For the first time this year we can finally say that knowledge graphs and semantic technologies are hype. People like me, who played with the semantic web stack for several years now, have long predicted that one day we would have a Graph for Everything. We did wait for long and hopefully not in vain 😀 until recently Gartner finally shout out loud that 2018 is indeed the “Year of the Graph”. We, here at WordLift, are far beyond the hype.

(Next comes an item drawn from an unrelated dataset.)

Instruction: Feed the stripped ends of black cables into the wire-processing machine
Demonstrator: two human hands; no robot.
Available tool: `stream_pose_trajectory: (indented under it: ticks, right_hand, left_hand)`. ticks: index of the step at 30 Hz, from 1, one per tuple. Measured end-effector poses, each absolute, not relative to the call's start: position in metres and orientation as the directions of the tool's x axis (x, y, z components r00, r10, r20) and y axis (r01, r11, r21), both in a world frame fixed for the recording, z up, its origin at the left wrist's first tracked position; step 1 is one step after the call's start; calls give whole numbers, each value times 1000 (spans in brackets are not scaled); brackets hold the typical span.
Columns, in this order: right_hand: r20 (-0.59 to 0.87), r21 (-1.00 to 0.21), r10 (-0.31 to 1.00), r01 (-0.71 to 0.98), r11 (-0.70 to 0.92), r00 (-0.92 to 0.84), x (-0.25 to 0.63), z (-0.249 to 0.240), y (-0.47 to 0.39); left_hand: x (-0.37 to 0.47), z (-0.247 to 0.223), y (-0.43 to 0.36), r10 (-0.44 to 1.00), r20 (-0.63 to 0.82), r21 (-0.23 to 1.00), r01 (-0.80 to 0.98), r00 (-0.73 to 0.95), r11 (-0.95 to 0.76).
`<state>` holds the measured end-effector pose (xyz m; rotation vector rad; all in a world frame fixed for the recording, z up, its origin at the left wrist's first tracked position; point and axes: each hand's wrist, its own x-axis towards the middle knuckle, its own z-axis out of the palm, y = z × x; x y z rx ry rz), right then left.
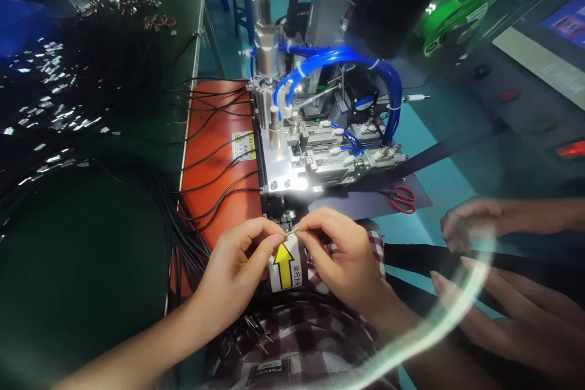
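Observation:
My left hand (pixel 244 262) and my right hand (pixel 340 253) meet at the near end of a metal machine (pixel 292 164). Thumb and forefinger of each are pinched on thin wire ends, too small to make out fully. Just below the fingertips is a white label (pixel 295 268) with a yellow arrow (pixel 284 269). Several black cables (pixel 228 155) run from the machine's left edge across an orange-red surface (pixel 205 128).
Black cables with shiny ends (pixel 59 85) are heaped on the dark green table (pixel 91 256) at left. Red-handled scissors (pixel 403 199) lie right of the machine. Another person's hands (pixel 475 222) are at the right. A green spool (pixel 452 15) stands behind.

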<state>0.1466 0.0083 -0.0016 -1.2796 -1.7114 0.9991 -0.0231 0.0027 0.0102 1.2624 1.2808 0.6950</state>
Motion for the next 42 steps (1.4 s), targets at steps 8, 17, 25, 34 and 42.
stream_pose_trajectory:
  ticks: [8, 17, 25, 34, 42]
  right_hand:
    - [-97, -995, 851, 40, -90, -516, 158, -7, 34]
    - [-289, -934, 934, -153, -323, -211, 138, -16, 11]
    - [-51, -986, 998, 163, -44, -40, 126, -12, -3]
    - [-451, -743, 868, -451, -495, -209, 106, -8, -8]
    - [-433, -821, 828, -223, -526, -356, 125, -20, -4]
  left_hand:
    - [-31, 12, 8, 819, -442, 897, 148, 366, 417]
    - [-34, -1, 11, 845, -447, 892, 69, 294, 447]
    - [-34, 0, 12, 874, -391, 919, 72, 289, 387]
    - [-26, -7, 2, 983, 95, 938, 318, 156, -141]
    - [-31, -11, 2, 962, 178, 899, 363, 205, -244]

We have built technologies, open source frameworks, companies and products on this vision of semantic web, knowledge representation and ontologies.

Knowledge Graph Technology in the Hype Cycle 2018 Gartner

Knowledge Graphs in the Gartner’s Hype Cycle for 2018.

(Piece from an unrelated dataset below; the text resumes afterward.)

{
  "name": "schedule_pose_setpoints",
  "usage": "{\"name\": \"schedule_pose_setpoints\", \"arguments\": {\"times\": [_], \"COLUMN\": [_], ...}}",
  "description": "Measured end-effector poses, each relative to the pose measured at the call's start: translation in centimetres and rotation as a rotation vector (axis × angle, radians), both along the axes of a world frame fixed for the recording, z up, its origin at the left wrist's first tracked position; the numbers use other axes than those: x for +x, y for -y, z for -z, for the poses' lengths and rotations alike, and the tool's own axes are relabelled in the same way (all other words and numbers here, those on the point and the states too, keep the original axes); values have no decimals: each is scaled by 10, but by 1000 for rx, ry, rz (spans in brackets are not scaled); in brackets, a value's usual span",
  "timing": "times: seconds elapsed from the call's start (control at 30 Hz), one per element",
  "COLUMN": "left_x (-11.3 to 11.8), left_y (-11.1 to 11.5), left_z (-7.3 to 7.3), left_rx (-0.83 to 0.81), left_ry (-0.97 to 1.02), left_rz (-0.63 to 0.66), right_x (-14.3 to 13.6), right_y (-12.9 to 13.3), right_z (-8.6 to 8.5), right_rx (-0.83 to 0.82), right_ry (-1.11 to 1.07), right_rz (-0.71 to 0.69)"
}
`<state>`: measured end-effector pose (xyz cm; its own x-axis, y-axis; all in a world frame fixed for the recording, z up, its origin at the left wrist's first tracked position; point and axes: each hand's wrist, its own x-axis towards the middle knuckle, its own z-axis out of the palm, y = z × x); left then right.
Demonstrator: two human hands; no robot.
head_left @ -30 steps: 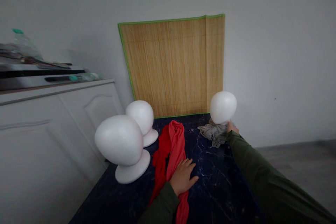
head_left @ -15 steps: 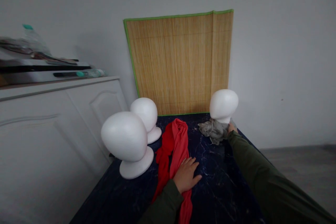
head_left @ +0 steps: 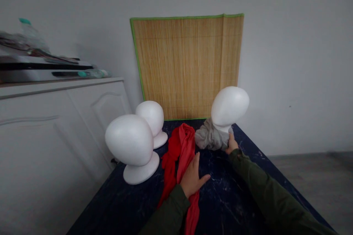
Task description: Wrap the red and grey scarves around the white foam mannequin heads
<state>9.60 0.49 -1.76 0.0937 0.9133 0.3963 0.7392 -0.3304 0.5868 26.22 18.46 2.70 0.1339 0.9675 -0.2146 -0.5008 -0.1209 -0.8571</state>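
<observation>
A white foam mannequin head (head_left: 230, 106) leans to the right at the far right of the table, with a grey scarf (head_left: 211, 137) bunched about its neck and base. My right hand (head_left: 232, 143) is closed at the base of this head, against the scarf; its fingertips are hidden. My left hand (head_left: 193, 177) is open, thumb held apart, over a coral-red scarf (head_left: 187, 147); I cannot tell whether it touches the cloth. A brighter red scarf (head_left: 171, 161) lies alongside on the left.
Two more white mannequin heads, a near one (head_left: 129, 139) and a far one (head_left: 150, 117), stand on the left of the dark marbled table (head_left: 220, 198). A bamboo mat (head_left: 187, 66) is against the wall behind. A white cabinet (head_left: 55, 136) borders the left side.
My right hand has brought the right-hand mannequin head and grey scarf nearer and leftward, and the head now tilts. My left hand has turned, its fingers lifting and pointing more forward.
</observation>
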Motion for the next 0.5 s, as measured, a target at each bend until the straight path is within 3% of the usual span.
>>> {"name": "schedule_pose_setpoints", "arguments": {"times": [0.23, 0.37, 0.5], "left_x": [10, -7, -39], "left_y": [-1, -1, -8], "left_z": [5, -7, -22], "left_rx": [222, 262, 307], "left_ry": [397, 601, 945], "left_rz": [-255, -189, -433], "right_x": [-37, -24, 12], "right_y": [95, 102, 93], "right_z": [21, 23, 27], "right_rx": [-78, -77, -5], "right_ry": [-219, -257, -213], "right_rz": [-317, -351, -424]}}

For many years, way too many, talking with large enterprises or public institutions like the Italian Parliament about the importance of creating taxonomies and labeling information has been extremely frustrating, and yet I am very thankful to everyone who has listened to me and helped us get to the point of writing an article like this one.

Knowledge graphs are real and bring a competitive advantage to large enterprises like Amazon, Google, LinkedIn, Uber, Zalando, Airbnb, Microsoft, and other internet powerhouses but no, this article is not about giant graphs from large enterprises. It is about our direct experience in helping travel brands like bungalowparkoverzicht in the Netherlands, the largest tour operator in Iceland and SalzburgerLand in Austria.

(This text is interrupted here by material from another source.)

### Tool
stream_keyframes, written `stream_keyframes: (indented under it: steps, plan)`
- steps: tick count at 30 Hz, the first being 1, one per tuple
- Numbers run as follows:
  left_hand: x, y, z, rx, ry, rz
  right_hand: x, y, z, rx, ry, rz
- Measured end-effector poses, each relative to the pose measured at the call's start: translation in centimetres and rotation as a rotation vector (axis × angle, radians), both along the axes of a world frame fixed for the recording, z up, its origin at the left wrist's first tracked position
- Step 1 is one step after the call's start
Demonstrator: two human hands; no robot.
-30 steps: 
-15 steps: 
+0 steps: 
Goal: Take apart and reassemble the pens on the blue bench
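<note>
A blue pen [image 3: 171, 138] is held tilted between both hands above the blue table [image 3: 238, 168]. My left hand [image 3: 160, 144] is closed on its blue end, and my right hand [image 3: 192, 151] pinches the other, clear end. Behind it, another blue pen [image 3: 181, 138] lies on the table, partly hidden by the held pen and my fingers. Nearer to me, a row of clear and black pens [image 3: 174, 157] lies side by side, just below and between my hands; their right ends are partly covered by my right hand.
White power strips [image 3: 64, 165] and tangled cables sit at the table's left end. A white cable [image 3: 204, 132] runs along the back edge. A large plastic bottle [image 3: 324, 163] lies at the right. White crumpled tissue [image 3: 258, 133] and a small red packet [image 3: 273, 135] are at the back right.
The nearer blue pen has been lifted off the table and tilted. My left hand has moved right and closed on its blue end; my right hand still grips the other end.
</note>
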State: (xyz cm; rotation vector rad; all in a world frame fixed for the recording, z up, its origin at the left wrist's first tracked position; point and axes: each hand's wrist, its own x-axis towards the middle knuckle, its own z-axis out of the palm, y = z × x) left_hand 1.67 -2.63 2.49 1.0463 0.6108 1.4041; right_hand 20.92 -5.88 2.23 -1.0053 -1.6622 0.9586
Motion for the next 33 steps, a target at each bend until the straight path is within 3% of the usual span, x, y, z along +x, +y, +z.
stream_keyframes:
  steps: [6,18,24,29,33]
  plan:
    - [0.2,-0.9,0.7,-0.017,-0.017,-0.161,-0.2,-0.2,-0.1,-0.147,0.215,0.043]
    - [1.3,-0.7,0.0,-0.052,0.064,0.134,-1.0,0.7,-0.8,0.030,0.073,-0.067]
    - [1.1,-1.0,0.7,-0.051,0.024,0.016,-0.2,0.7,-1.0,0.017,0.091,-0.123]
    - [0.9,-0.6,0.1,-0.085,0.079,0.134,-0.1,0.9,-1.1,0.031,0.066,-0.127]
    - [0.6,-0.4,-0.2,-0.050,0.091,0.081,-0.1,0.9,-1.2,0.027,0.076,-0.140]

WHAT IS A KNOWLEDGE GRAPH?

A knowledge graph is a way of representing human-knowledge to machines. In short, you start by defining the main concepts as nodes and the relationships among these concepts as edges in a graph. READ MORE

Not all Graph are created equal and each organization has its own business goals and ways of representing relationships between related entities. We model data and build knowledge graphs to create a context, to improve content findability by leveraging on semantic search engines like Google and Bing and to provide precise answers to certain questions. When you have organized your data semantically and you have built your own taxonomy there are many applications that can be implemented: from classifying items to integrating data coming out of different pipelines, from building complex reasoning systems, to publishing metadata on the web. When we built the knowledge graph for a travel brand like bungalowparkoverzicht our main focus was on the type of information that a traveler would need before reaching the destinations.

We model data for the so-called “planning and booking moments”. Planning, accordingly to a research from Google, starts when a digital traveler has chosen a destination and is then looking for the right time and place to stay. Then the booking will follow, and that’s the moment when the travelers move into reserving their perfect hotel, choose a room and reserve it.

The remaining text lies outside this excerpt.